== Available data

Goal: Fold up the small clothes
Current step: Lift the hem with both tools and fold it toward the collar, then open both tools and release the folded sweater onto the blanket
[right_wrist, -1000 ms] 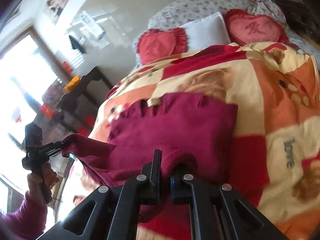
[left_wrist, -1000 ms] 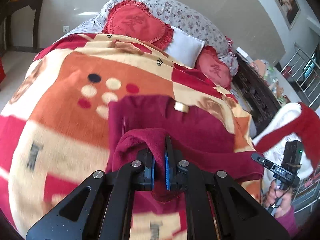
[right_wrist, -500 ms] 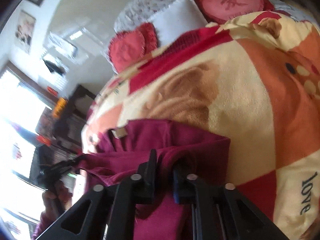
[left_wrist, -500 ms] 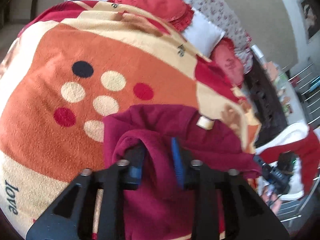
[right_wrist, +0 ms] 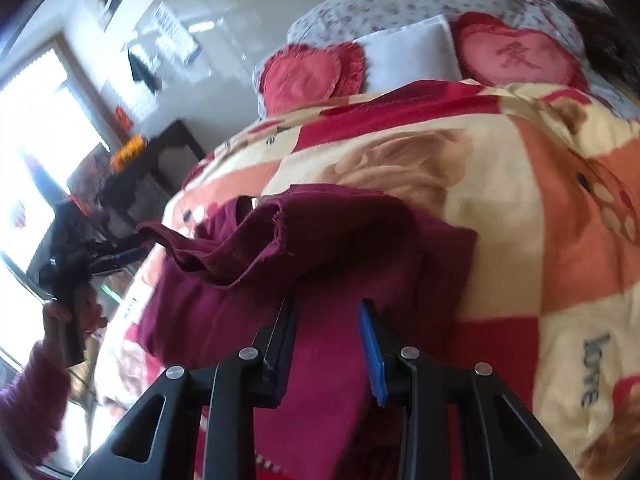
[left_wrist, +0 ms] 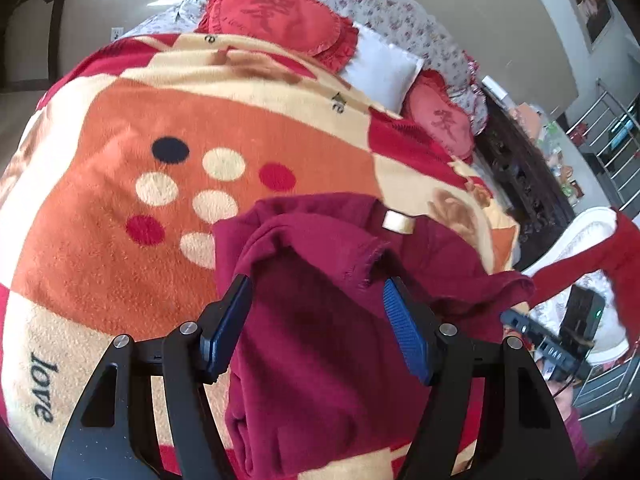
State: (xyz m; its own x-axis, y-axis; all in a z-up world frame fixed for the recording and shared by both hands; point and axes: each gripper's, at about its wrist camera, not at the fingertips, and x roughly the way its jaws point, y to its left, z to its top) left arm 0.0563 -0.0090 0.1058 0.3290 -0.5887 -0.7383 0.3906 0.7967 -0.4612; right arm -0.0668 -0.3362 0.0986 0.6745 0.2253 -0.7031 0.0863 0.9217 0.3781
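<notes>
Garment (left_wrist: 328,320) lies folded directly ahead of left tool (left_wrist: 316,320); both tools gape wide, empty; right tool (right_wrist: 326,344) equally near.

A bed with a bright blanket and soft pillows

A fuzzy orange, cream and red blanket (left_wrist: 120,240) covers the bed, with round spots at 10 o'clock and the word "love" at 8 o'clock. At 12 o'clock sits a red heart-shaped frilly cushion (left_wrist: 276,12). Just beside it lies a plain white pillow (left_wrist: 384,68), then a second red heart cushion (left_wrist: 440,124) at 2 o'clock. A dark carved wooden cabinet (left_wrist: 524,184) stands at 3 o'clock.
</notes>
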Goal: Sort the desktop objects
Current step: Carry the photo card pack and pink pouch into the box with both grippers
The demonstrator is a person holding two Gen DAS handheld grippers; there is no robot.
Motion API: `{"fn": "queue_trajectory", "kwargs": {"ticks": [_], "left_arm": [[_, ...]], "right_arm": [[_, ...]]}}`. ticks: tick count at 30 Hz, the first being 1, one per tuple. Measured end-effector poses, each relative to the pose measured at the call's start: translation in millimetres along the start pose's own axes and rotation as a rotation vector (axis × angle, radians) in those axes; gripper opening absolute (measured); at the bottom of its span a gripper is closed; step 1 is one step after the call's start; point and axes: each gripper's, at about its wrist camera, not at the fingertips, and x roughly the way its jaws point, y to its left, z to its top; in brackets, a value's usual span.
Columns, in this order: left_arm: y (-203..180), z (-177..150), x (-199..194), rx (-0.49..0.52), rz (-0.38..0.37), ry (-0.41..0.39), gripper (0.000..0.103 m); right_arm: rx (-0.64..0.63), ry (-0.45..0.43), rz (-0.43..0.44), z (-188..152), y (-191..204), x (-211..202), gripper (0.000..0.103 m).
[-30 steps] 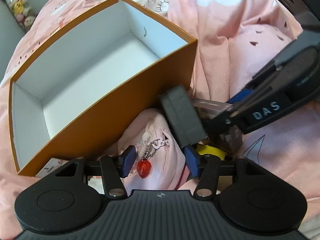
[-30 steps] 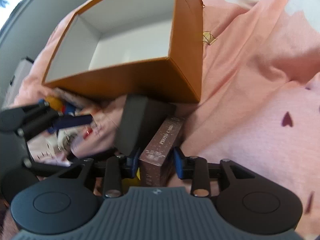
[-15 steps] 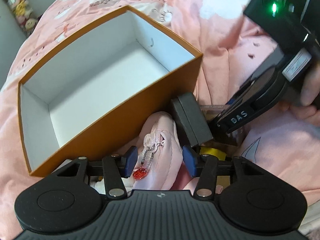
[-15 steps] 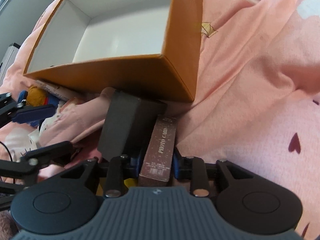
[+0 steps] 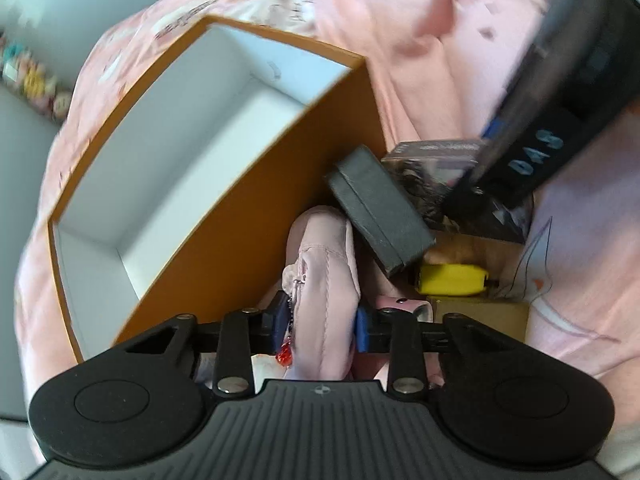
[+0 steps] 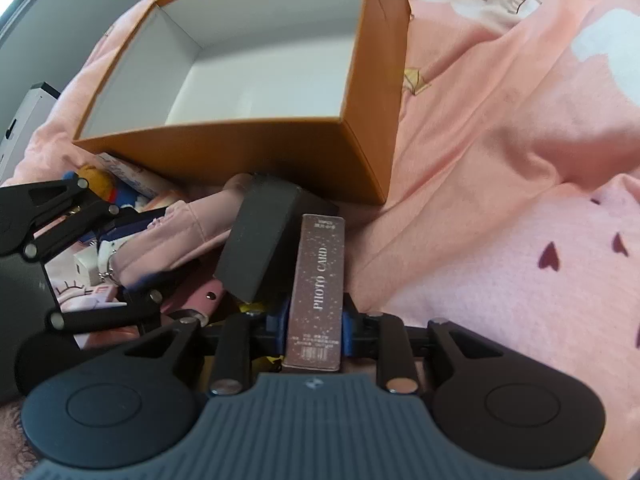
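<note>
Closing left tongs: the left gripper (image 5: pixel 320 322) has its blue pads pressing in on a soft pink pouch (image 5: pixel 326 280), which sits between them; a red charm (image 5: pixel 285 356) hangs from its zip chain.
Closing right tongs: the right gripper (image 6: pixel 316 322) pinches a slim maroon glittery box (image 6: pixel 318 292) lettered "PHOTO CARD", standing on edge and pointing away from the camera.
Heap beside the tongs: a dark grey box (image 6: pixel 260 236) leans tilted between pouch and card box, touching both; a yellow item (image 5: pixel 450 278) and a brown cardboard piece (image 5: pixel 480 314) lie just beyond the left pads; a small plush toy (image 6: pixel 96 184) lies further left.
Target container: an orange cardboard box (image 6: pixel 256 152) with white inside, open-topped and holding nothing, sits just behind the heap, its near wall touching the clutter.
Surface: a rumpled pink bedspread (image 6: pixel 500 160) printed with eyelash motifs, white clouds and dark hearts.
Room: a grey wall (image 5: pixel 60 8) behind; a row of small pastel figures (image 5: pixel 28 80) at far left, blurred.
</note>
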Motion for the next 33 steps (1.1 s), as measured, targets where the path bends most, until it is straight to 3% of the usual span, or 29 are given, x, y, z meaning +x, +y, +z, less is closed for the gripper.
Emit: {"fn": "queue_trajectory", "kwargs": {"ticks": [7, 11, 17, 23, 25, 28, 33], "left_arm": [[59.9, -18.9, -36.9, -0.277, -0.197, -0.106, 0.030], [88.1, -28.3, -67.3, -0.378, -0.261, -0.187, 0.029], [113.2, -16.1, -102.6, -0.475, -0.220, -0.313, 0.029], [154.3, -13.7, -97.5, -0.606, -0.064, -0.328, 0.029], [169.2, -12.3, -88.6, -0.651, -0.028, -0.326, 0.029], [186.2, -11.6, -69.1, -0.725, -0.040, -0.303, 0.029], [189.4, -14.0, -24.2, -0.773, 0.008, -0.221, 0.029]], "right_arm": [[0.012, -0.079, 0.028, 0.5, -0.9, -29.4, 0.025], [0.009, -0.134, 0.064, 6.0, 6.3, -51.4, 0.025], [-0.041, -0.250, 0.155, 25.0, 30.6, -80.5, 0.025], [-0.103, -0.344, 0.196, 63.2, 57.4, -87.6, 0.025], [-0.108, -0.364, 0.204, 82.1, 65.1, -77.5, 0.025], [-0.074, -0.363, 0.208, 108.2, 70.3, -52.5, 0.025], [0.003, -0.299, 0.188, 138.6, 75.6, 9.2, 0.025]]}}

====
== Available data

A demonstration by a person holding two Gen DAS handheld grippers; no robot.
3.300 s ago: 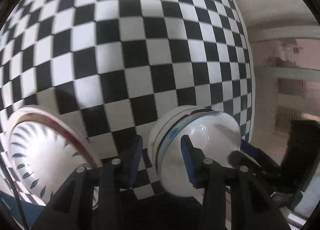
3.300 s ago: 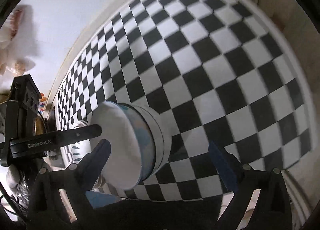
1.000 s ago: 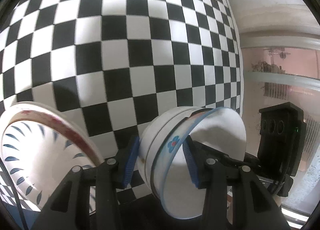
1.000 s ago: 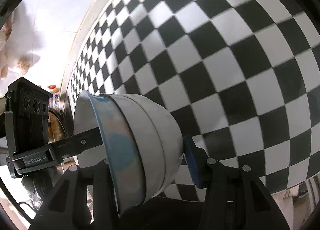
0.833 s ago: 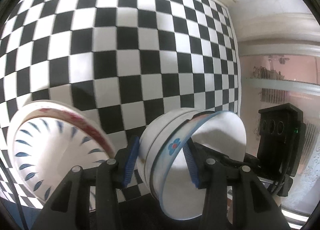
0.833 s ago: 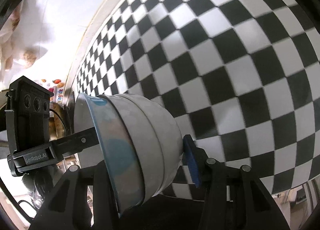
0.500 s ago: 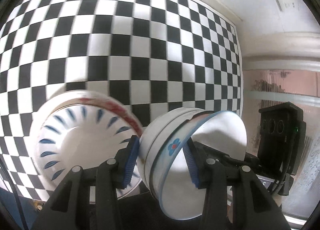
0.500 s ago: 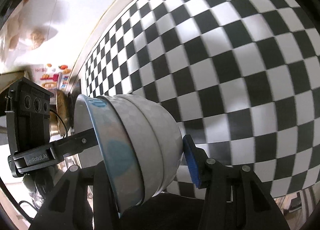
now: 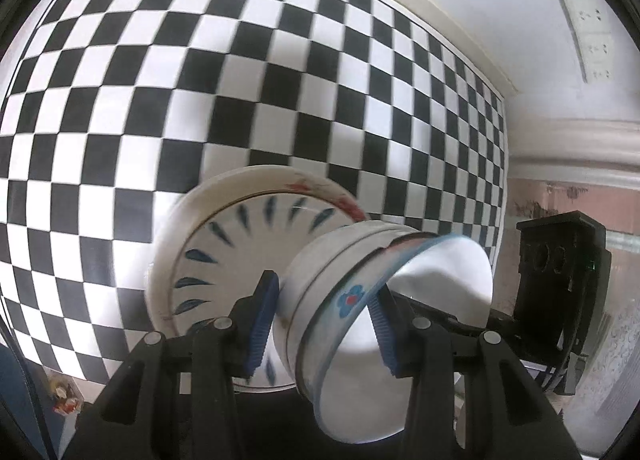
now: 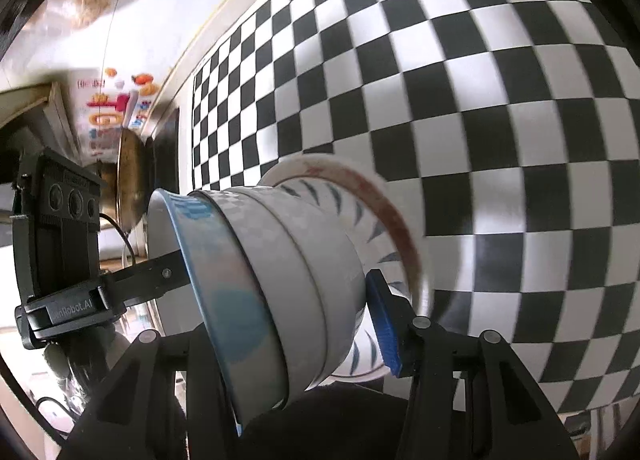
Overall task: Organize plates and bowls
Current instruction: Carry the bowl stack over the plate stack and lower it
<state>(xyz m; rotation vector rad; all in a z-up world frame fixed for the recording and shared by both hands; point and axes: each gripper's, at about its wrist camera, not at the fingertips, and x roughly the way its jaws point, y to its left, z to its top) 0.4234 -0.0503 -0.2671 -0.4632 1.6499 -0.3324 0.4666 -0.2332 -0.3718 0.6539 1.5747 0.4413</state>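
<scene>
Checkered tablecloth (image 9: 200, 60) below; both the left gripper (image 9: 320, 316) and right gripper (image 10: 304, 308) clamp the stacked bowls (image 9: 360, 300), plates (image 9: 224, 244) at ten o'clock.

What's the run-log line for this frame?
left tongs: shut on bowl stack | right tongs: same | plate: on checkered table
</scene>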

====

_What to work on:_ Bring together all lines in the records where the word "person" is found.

_Result of the exercise:_
The demonstrator is a person holding two Gen DAS handheld grippers; there is no robot.
A demonstration by a person holding two Gen DAS handheld grippers; no robot.

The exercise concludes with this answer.